Little Things You Should Know: Readability

Posted by Rita Lorraine

Hi Everybody,

Just stopping by to ask an important writing question (Yes, another one!). Is your work readable? Now, I didn’t say legible, I said readable. Is that wonderful story that you live and breathe, that you think about every moment, that you work on day and night, readable? It had better be! Here’s how to find out.

Know Your Readability Level, Rita Writes History

Know Your Readability Level

Recently, one of my writing listservs held a brief discussion on “readability.” In case you don’t know, “readability” is the degree of reading ease a person experiences when reading a passage or document, based on the style of the writing.

So what does that mean in layman’s terms? It means, I’m asking just how readable your work is, according to your targeted audience. For example, if you’re writing an easy reader for early elementary, does your writing pass the readability test? Are the words you’ve written really for early elementary readers? Can these little ones really read and comprehend what you’ve written, or are you way off base?

Readability is important, especially if you expect to get published one day. Here’s how to rate your writing.

If you’re a Microsoft Word user, Word uses the Flesch Reading Ease statistic inside its program to perform the readability test.

Follow these simple directions to get your readability ratings:
1. Click on Tools
2. Go to Options
3. Make sure Spelling & Grammar is checked.
4. Make sure Show Readability Statistics is checked.
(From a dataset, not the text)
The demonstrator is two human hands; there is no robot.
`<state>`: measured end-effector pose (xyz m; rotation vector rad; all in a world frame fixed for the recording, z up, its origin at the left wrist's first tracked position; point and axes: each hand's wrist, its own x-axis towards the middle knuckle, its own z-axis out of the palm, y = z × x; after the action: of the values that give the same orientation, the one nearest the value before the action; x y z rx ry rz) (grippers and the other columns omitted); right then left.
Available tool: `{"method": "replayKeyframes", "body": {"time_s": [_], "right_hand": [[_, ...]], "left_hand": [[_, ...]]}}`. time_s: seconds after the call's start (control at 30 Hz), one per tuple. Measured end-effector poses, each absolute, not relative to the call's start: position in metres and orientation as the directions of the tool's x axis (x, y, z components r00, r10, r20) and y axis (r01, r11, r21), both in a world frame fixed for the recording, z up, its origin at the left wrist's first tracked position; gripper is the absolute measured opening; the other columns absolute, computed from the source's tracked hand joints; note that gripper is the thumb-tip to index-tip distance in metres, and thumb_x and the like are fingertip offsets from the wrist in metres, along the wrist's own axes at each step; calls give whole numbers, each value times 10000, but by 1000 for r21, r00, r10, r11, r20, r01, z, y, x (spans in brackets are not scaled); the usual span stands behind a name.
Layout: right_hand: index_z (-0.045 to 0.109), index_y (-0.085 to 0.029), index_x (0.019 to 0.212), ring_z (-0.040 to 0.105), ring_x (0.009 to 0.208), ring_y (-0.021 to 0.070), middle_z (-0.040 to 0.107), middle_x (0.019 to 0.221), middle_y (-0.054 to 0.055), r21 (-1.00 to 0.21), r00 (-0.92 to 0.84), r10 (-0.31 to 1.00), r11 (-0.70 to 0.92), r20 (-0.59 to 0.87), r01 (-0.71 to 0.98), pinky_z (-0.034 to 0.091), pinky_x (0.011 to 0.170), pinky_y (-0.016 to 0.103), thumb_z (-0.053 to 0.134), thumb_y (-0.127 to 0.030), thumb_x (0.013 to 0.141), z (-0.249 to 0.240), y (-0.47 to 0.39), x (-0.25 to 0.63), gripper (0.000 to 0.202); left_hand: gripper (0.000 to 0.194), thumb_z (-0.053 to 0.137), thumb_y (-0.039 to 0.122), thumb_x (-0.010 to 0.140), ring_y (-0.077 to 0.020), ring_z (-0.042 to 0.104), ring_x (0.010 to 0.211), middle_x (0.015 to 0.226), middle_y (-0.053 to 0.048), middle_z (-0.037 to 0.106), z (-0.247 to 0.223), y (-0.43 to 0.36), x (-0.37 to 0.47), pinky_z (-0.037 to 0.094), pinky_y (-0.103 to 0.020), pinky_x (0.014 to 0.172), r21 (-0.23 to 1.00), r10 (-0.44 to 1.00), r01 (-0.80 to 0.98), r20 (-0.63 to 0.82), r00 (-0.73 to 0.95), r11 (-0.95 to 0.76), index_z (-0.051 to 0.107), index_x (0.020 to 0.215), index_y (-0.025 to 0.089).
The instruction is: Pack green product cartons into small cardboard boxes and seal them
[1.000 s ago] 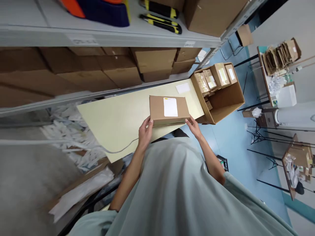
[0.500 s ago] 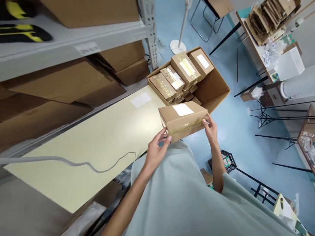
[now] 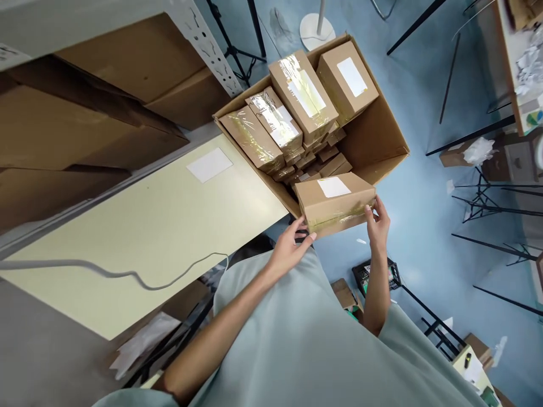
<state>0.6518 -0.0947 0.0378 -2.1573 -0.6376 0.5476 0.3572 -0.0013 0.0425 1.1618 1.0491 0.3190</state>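
Note:
Between my two hands I hold a brown cardboard box [image 3: 339,209], taped along its near side and with a white label on top. My left hand [image 3: 292,243] grips its left end, thumb at the lower edge. At the right end, my right hand [image 3: 376,221] pinches the corner. The held box overlaps the near side of a large open carton [image 3: 377,150]. Inside that carton lie several smaller taped boxes, among them a tall labelled box [image 3: 303,96] and another labelled box [image 3: 348,76] at the far end.
A pale yellow tabletop [image 3: 169,226] extends left, bearing a white paper sheet [image 3: 209,165] and a grey cable [image 3: 106,273]. Shelving with cardboard boxes [image 3: 76,124] borders it. A black crate [image 3: 375,275] sits on the blue floor, right of my body. A white round stand base [image 3: 317,33] is beyond the carton.
My view has shifted toward the large carton. Both hands have carried the held box away from the tabletop, closer over the carton's near right part.

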Motion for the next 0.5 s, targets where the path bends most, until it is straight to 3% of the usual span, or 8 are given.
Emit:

Now, if you have Word 2007, the directions are slightly different.
1. Click on File (the large circle on the left with the icon), scroll to the bottom and click on “Word Options.”
2. Click on “Proofing,” then scroll all the way to the bottom and check “show readability statistics.”
3. Now go back to your story. When you’re done writing, highlight the passage you want to test for readability.
4. Click the “Review” tab in the tool bar, and on the extreme left, you’ll see “Spelling and Grammar.” Click that.
5. Word will automatically begin checking your work. Once it is finished, it will render a Flesch Reading Ease and Flesch Grade Level report, and you’ll know just how readable your work is!

How easy is that???

Now, I’m not sure what programs are out there for people who don’t use Microsoft Word, so I won’t pretend to be an expert on that subject. However, I did find a wonderful tool that can test passages from your website, or even whole web pages, if you like. The Readability Test Tool at Readable (www.read-able.com) allows you to test all or part of your webpage to see how “readable” your work happens to be.

Hope this article has helped you in your on-going quest to become a published writer!